As I traveled further up the trail, one wolf was occasionally dripping blood.  I thought it might be too early for her to be in estrus.  The wound though wasn’t coming from the foot.  At one point the wolf shook and there were drips of blood in either direction of her trail.

I followed one wolf track that went off to the side of the trail.  The track stopped at a wide swath of compacted snow, like a lay.  But it didn’t seem that it was a wolf lay.  For one thing there were ungulate hairs in the depression.  Also the wolf’s tracks were fairly unbroken.  Koda was very interested, digging and sniffing the outline.

The bigger track is the front foot

We trekked a bit further to another spot where the wolf went off to the side again, with another depression.  Koda began digging furiously, and came up with a fresh deer skull!  That wolf had stashed the skull there.  Probably the other spot was a possible stash area, but then he changed his mind and stashed it further up.  That was fun and revealing for me because I had wondered if maybe that wolf had laid down.  But it didn’t add up with the ungulate hairs and no deer tracks leading to or from it.  Tracking is kind of like solving a mystery.

Koda, upon finding that wolf’s ‘stash’, took that deer skull and stashed it somewhere else.  I told him that that wolf would be mad with him for messing with his ‘stash’!

The wolves veered off the old road, under a fence line and into the woods.  I followed them out to where they crossed an iced over portion of the river.  They were just making their rounds and I was getting an idea of their route.  Interestingly enough, I saw some old bear tracks.  They were very degraded but were certainly bear.  Yet they weren’t that old because they were in the snow.  Although the winds have been blowing for days, this was a protected area under cover.  But our last snowfall was about a week ago.  These tracks were fairly fresh.  The fact that some bears are out still gave me pause.

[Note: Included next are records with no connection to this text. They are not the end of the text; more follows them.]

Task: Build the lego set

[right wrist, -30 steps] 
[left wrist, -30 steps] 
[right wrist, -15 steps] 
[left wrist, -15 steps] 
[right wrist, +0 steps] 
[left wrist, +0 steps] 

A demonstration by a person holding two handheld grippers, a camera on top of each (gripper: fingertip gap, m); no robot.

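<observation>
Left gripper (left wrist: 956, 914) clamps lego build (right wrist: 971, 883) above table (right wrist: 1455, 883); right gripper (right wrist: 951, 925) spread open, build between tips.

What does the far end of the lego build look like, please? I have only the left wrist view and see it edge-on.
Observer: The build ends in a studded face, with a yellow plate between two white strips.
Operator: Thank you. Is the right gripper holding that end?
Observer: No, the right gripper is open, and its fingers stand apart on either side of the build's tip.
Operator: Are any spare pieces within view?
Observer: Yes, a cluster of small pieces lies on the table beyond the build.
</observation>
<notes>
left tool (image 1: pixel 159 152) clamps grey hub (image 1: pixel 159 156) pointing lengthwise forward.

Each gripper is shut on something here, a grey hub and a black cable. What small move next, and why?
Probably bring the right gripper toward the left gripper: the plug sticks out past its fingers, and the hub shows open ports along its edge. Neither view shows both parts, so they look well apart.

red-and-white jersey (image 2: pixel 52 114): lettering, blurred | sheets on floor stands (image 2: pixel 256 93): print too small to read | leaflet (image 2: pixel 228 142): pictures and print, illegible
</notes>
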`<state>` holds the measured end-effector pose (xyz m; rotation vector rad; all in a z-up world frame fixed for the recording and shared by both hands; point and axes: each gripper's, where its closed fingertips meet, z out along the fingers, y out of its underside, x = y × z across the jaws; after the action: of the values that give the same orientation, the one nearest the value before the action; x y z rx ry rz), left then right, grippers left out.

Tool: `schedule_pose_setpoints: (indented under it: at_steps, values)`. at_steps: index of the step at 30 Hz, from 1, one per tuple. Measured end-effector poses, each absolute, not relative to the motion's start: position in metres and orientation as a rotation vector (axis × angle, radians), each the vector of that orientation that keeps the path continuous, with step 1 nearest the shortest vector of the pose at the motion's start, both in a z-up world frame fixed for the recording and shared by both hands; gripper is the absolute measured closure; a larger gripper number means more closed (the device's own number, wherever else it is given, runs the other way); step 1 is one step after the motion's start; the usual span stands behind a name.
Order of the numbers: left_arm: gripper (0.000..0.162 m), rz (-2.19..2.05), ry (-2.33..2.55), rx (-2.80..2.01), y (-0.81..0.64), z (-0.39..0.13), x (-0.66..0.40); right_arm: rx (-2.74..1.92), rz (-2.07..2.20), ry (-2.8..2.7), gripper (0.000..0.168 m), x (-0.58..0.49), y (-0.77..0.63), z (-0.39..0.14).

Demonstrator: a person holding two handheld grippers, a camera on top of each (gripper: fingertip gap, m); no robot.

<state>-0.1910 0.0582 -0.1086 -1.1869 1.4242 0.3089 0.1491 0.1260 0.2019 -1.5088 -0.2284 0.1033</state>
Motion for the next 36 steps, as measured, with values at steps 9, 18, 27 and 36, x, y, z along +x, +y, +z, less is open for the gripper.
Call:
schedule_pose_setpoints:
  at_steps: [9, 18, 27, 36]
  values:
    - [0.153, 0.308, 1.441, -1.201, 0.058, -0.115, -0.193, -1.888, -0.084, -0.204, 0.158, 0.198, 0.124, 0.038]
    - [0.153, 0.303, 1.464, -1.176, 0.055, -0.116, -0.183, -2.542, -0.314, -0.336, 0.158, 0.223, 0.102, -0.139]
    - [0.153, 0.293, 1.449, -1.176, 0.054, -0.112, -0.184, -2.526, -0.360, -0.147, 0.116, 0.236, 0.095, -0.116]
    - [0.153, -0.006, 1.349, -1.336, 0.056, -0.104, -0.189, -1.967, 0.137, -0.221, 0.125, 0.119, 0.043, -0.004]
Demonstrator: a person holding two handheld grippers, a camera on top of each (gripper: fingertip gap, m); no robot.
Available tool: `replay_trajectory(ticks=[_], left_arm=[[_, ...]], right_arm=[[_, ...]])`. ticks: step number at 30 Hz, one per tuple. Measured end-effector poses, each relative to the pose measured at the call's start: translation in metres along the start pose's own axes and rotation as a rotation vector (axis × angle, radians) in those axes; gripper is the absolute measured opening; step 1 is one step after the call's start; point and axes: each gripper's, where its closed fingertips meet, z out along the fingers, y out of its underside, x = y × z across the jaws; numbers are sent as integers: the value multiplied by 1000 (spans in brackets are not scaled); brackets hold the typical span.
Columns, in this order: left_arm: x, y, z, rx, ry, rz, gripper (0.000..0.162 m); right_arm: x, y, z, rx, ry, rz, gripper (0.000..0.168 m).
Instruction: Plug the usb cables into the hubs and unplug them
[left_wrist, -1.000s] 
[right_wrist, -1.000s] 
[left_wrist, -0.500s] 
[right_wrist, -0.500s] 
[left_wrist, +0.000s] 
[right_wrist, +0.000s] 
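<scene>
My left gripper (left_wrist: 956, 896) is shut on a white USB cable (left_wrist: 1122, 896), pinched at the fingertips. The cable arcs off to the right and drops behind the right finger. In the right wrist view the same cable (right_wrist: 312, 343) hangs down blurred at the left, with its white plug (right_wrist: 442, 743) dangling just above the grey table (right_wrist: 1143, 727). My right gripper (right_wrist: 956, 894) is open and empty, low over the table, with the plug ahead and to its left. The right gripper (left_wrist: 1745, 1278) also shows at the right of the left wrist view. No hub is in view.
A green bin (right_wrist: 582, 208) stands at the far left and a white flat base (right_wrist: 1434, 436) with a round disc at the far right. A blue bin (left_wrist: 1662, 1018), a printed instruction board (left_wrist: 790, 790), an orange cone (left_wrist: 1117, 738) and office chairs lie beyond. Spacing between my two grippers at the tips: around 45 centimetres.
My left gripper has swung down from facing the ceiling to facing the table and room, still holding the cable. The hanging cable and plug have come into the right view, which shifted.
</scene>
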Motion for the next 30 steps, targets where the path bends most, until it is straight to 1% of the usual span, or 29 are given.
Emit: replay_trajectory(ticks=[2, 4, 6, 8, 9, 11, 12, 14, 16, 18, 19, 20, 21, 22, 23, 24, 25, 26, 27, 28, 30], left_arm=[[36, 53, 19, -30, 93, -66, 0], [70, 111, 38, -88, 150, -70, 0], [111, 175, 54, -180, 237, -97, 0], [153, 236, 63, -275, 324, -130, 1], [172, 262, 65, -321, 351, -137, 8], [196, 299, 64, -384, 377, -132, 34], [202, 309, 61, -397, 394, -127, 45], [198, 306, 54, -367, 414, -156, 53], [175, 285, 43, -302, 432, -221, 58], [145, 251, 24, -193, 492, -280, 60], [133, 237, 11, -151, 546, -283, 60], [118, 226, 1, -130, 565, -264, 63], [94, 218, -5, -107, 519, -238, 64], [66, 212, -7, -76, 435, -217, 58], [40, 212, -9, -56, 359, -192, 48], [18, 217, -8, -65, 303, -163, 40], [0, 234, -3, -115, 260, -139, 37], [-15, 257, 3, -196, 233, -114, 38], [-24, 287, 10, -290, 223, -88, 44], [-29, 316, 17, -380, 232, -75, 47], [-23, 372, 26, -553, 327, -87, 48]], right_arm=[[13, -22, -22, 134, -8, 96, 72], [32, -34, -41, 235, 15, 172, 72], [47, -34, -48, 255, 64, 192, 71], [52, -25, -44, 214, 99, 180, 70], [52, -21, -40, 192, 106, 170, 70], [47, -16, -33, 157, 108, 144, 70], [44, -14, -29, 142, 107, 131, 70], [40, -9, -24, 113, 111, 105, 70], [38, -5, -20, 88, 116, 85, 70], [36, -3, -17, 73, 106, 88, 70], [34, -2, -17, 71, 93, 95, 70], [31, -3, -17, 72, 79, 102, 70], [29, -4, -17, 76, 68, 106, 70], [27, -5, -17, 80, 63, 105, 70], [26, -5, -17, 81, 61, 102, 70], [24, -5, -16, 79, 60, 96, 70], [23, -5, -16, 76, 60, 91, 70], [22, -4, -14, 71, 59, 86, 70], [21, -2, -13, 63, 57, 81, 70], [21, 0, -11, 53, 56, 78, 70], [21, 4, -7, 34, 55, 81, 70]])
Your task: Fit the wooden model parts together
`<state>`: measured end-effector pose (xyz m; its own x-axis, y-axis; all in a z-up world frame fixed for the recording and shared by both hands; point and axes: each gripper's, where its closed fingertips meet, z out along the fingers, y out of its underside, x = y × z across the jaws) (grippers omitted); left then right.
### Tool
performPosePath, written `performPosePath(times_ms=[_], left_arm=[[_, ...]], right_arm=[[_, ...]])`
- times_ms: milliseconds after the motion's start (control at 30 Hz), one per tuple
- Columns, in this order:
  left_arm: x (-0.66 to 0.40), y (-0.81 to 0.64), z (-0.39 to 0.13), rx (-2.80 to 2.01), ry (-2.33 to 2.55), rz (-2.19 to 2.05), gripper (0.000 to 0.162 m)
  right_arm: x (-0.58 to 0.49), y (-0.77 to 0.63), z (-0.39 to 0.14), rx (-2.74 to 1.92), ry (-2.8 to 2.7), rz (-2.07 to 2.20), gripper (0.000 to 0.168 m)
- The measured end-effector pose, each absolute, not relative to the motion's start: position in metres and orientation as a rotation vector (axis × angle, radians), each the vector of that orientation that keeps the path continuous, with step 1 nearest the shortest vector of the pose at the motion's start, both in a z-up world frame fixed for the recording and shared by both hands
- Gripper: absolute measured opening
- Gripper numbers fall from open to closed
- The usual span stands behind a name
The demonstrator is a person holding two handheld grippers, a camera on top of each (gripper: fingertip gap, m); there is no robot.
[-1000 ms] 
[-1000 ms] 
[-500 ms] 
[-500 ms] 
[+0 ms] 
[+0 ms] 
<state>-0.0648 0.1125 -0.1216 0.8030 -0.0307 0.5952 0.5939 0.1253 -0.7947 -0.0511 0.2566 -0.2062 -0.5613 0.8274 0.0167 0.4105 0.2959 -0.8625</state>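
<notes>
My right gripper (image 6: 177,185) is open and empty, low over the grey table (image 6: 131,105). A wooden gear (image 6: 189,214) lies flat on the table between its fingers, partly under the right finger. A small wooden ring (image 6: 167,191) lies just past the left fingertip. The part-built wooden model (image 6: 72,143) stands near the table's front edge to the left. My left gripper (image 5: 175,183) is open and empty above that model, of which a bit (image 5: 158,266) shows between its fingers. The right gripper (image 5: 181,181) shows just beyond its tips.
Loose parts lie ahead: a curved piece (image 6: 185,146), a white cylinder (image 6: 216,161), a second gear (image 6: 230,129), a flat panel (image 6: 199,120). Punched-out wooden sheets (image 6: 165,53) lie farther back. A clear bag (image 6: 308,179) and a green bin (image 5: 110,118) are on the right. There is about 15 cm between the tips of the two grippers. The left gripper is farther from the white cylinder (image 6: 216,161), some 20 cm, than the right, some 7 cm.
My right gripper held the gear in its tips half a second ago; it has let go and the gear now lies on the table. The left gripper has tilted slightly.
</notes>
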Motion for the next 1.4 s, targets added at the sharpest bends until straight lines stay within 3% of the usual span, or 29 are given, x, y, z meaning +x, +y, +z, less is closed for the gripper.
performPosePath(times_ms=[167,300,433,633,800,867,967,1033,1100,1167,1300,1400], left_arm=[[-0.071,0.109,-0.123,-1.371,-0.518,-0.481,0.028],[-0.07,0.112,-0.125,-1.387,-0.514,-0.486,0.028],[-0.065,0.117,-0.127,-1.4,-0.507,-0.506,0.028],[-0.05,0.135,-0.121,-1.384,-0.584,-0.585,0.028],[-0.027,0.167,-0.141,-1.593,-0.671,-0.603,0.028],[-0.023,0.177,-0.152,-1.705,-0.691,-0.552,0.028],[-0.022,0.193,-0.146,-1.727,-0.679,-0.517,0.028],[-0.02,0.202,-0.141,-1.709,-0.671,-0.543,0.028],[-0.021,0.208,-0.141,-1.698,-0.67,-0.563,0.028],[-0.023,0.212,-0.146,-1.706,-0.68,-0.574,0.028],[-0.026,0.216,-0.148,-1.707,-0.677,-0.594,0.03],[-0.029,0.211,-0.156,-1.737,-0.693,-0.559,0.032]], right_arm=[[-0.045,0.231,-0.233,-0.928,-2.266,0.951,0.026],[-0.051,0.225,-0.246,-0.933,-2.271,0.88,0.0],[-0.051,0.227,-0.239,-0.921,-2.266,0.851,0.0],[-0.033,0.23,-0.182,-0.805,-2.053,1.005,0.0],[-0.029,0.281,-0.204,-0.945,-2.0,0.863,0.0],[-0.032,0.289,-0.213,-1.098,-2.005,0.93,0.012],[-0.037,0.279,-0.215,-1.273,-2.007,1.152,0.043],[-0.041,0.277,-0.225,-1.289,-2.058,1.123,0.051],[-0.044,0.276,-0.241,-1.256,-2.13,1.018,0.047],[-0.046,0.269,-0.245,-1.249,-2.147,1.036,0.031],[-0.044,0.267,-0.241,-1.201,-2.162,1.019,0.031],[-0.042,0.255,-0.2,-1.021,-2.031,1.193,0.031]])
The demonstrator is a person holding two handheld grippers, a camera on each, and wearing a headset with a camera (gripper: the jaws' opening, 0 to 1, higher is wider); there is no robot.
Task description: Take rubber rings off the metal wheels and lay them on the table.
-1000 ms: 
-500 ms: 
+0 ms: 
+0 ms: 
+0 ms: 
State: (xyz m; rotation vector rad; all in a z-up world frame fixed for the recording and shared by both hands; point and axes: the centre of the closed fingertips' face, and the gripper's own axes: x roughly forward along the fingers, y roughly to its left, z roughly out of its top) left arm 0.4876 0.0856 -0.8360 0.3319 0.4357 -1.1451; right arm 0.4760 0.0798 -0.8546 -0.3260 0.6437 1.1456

So far in the last week, I’ve noticed a few things relative to the wolf pack here.  They use the easy routes to patrol the area.  They like to go up and down the main dirt road, then cut across the meadow through the willows to cross the river.  They circuit around from the closed road on the north side of the creek back to the main road.  When I walked the closed road all the way to the Game and Fish (which is closed during the winter for wildlife habitat), I’d thought the wolves would have continued on their trek through the boundary line.  Elk are in the meadows up there, but the snow is deep, so they use the easier routes for now.  Last year for certain they were coming and going through the habitat boundary, but last year held much less snow.

Also, last year the kills I saw were mainly elk.  So far this year, in just the two weeks that I’ve been watching along the road, they’ve killed not only elk (I saw one elk kill) but a yearling moose and now this deer.

Abbie Nelson out of University of Wyoming, worked up here for 2 summers and fall doing a wolf study.  She told me deer were the preferred food in summer when the elk are gone.  With thousands of elk now in the valley, all along the meadows beside the roads, I was surprised to see this deer kill in the creek bottom.

Tracking animals always gets me into their mindset.  And if I can begin to learn gaits, then I might be able to get in to their heads even more.  You can see which way an animal was looking, if they paused or speed up, and  then you ask yourself ‘Why?’.  It is a real study for sure.  I’m working on it.